TRY IT ::
With the pictures left out, print exactly the lines below that run from the one containing "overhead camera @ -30" through the one containing "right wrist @".

INPUT ::
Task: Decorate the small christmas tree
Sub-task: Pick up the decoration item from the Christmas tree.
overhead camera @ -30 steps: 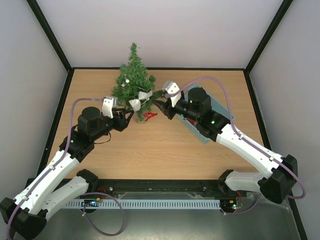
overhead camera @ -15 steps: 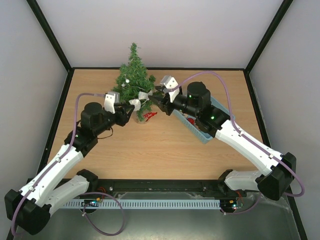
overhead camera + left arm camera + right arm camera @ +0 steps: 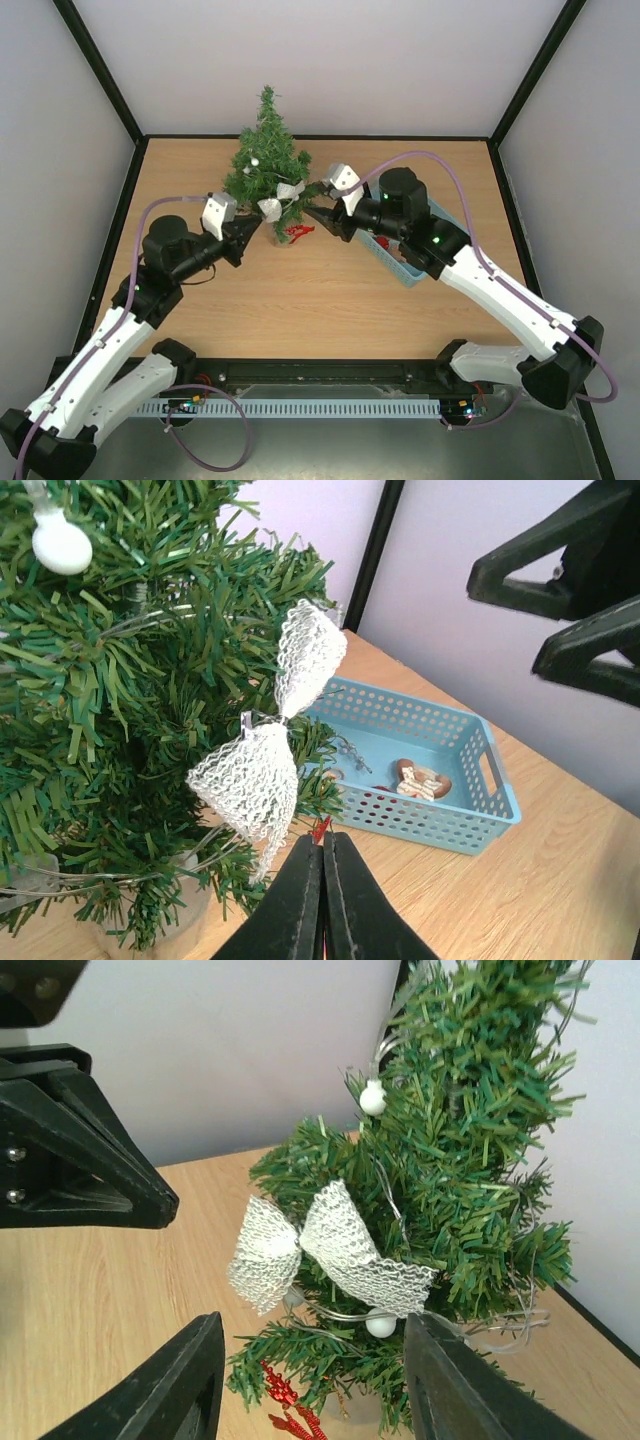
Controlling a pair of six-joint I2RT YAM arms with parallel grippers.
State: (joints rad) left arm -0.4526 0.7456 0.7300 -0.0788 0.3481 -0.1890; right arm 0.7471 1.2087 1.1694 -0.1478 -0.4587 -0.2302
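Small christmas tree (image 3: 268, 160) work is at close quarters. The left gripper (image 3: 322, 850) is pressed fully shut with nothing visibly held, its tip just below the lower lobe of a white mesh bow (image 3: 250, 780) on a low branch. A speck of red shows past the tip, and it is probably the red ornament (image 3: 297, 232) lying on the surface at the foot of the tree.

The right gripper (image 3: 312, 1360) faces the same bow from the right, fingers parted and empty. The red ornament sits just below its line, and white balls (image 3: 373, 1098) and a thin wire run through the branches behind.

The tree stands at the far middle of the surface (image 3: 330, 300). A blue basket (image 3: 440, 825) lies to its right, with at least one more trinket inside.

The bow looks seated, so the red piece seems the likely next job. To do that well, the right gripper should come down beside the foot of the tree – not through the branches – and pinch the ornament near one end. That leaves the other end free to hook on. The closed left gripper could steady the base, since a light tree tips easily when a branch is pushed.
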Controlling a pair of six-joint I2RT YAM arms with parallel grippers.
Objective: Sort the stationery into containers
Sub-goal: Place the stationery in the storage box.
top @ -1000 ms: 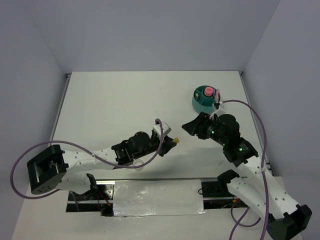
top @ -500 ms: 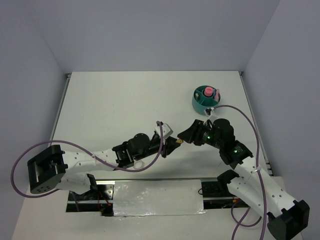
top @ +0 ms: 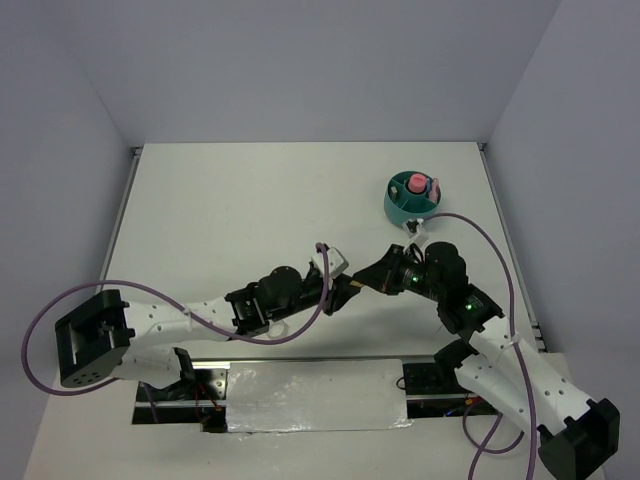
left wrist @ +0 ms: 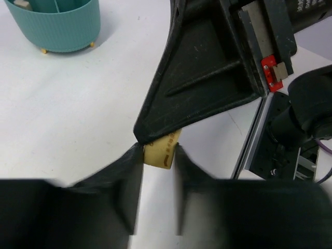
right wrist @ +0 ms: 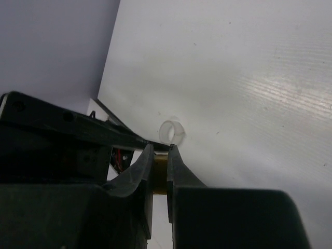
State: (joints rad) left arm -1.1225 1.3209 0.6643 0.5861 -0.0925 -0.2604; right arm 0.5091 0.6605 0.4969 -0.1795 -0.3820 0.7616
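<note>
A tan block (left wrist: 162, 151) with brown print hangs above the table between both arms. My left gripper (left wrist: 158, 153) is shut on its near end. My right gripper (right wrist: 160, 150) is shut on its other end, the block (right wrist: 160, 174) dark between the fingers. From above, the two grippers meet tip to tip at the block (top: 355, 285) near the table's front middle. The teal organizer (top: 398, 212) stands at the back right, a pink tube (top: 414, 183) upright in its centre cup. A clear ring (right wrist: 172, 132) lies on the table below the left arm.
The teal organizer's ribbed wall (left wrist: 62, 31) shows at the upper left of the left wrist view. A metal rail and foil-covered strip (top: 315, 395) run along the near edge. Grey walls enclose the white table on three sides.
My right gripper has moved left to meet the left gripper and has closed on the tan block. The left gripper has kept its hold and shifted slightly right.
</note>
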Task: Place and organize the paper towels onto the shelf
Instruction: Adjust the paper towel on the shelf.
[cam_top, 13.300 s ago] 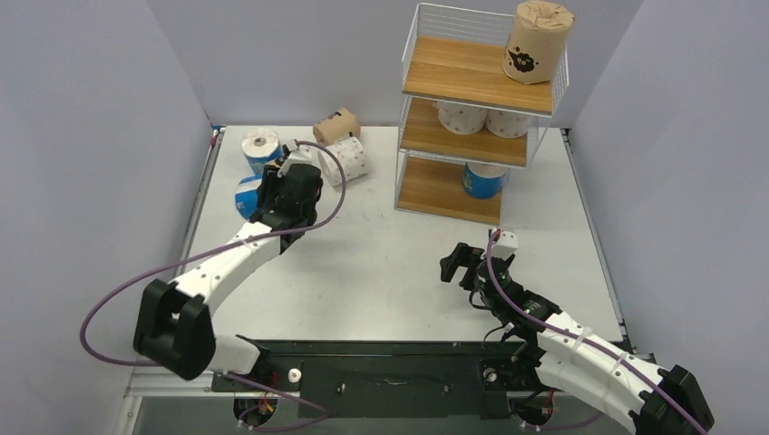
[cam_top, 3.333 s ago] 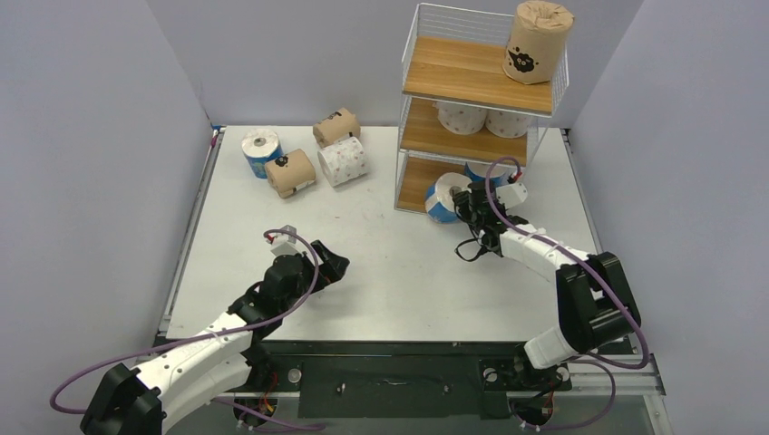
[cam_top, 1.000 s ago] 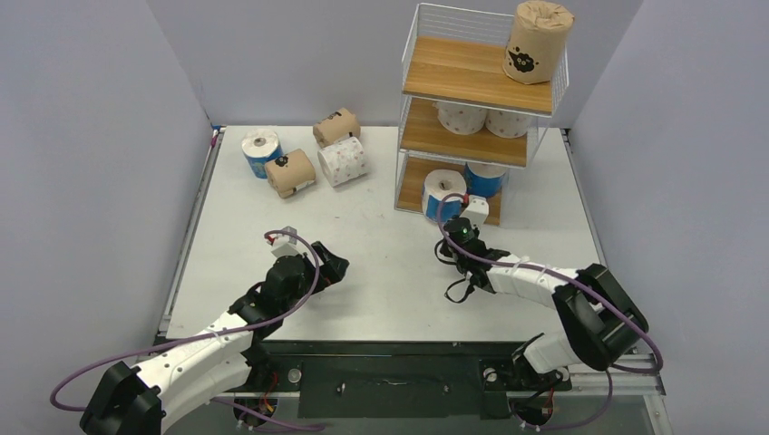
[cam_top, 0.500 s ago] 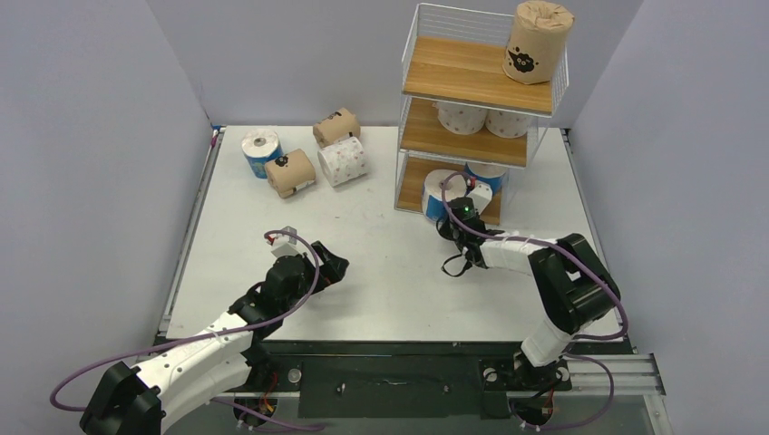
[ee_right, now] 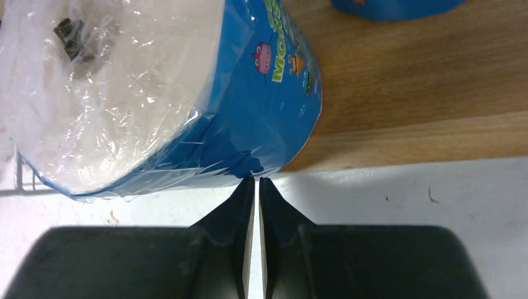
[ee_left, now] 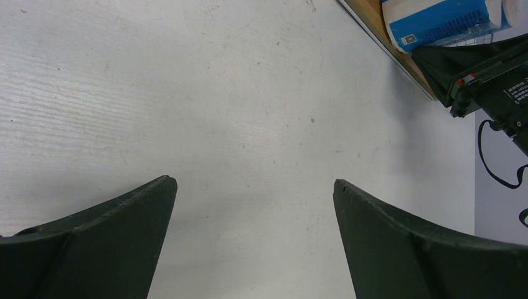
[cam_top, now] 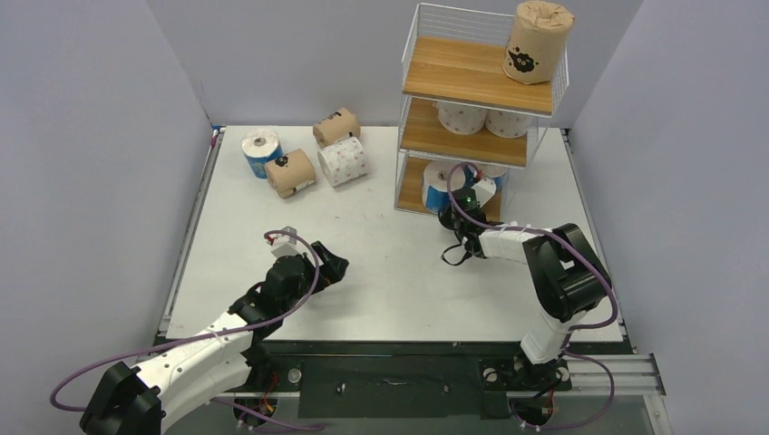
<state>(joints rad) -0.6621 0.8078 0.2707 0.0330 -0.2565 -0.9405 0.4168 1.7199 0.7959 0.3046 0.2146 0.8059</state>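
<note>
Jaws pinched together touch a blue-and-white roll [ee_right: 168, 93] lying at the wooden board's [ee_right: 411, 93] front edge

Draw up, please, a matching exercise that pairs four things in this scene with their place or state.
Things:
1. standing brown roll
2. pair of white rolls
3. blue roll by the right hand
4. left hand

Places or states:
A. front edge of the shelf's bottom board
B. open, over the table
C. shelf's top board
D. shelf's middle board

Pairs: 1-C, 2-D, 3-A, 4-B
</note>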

WRITTEN SOLUTION ::
overhead camera @ -30 steps: 
overhead camera @ -15 steps: 
overhead camera + left arm camera + right arm camera @ +0 steps: 
Controlling a pair of six-joint I2RT YAM arms with parallel grippers.
State: (joints rad) left arm -0.4526 0.7456 0.7300 -0.0788 0.3481 -0.1890; right arm 0.7471 1.2087 1.1694 -0.1478 -0.4587 -0.2302
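Small christmas tree (image 3: 268, 160) work is at close quarters. The left gripper (image 3: 322, 850) is pressed fully shut with nothing visibly held, its tip just below the lower lobe of a white mesh bow (image 3: 250, 780) on a low branch. A speck of red shows past the tip, and it is probably the red ornament (image 3: 297, 232) lying on the surface at the foot of the tree.

The right gripper (image 3: 312, 1360) faces the same bow from the right, fingers parted and empty. The red ornament sits just below its line, and white balls (image 3: 373, 1098) and a thin wire run through the branches behind.

The tree stands at the far middle of the surface (image 3: 330, 300). A blue basket (image 3: 440, 825) lies to its right, with at least one more trinket inside.

The bow looks seated, so the red piece seems the likely next job. To do that well, the right gripper should come down beside the foot of the tree – not through the branches – and pinch the ornament near one end. That leaves the other end free to hook on. The closed left gripper could steady the base, since a light tree tips easily when a branch is pushed.
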Controlling a pair of six-joint I2RT YAM arms with parallel grippers.
Objective: Sort the stationery into containers
Sub-goal: Place the stationery in the storage box.
top @ -1000 ms: 
top @ -500 ms: 
top @ +0 ms: 
left wrist @ +0 ms: 
right wrist @ +0 ms: 

This response is done.